The position of gray matter and white matter differ in the brain and spinal cord. In the spinal cord, the gray matter is internal to the white matter. In the cerebral cortex and cerebellar cortex, these positions are reversed. Thus, the outer regions (cortex) of the cerebrum and cerebellum consist of gray matter which has white matter beneath it. The tissue of both cortices is folded into gyri for the cerebrum and into folia for the cerebellum Nerve cell of various types are disposed into layers lying parallel to the pial surface of both the cerebrum and the cerebellum.

There are several different histological stains used to stain CNS tissue sections. Each reveals a specific and different aspect of nervous tissue than that shown by the others. Silver staining demonstrates nerve cell bodies, large cell processes, and fiber tracts by reacting with the neurofibrillar content. Cytoarchitecture and fibroarchitecture are revealed, as well as individual axon size and axon distribution into tracts, but silver does not stain myelin or glial cell processes.
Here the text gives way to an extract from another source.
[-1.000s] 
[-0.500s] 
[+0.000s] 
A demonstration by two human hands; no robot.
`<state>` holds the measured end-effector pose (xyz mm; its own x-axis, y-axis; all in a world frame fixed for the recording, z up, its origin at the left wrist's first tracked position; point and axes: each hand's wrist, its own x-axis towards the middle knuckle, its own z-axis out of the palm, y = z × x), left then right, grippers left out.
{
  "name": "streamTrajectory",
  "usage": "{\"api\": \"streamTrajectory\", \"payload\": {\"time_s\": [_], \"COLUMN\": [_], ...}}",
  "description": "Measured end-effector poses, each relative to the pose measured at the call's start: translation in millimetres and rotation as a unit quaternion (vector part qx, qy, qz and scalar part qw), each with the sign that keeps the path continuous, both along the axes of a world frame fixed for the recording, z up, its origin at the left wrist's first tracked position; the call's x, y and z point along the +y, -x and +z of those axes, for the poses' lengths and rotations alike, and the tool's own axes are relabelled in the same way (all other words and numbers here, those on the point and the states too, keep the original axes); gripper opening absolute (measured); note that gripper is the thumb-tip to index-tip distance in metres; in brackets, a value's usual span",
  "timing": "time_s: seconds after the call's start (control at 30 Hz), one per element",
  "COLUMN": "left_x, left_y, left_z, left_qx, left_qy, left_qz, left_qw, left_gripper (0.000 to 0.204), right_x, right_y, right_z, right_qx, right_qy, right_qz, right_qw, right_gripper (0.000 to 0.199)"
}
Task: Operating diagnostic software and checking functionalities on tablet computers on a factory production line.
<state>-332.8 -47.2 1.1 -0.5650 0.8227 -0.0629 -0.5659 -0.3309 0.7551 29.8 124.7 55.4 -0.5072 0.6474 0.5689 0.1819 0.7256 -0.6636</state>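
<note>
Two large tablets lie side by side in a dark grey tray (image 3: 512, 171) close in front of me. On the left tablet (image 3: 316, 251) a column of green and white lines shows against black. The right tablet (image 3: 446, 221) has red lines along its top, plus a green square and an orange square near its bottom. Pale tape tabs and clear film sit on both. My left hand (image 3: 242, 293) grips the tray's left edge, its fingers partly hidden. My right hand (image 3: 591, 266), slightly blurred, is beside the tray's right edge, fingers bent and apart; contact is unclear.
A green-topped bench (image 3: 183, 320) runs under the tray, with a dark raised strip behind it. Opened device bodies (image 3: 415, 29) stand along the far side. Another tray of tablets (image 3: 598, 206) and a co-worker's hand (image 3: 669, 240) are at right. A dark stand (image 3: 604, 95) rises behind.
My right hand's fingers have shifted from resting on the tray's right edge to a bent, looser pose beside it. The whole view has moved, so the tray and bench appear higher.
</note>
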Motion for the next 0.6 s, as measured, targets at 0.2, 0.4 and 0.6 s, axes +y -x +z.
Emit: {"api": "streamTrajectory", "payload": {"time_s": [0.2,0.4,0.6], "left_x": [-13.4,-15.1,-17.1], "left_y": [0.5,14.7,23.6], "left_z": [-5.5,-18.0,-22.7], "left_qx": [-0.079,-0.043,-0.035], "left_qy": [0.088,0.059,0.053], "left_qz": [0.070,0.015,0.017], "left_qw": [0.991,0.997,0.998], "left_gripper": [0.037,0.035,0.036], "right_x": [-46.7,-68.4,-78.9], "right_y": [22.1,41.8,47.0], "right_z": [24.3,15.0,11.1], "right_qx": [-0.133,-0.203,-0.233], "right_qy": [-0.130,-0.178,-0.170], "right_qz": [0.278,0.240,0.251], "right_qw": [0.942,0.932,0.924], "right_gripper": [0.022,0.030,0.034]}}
Heidenhain's method for myelin sheath with metanil yellow counterstain is specific for the myelin sheath and is used primarily to show the number and arrangement of bundles of nerve fiber (tracts) as well as thickness of the myelin sheath. Windle's thionin stain (Nissl stain) demonstrates the basophilic components of cells, particularly the nuclei, nucleoli, and ribonucleoprotein granules of Nissl bodies found in the cytoplasm. It does not show fibers (either axons or dendrites), myelin, nor synapses. It is used primarily to demonstrate the grouping of nerve cell bodies into nuclei or layers, and offers some information about the size of the cell bodies, the density of cell packing, and the state of development of the Nissl bodies.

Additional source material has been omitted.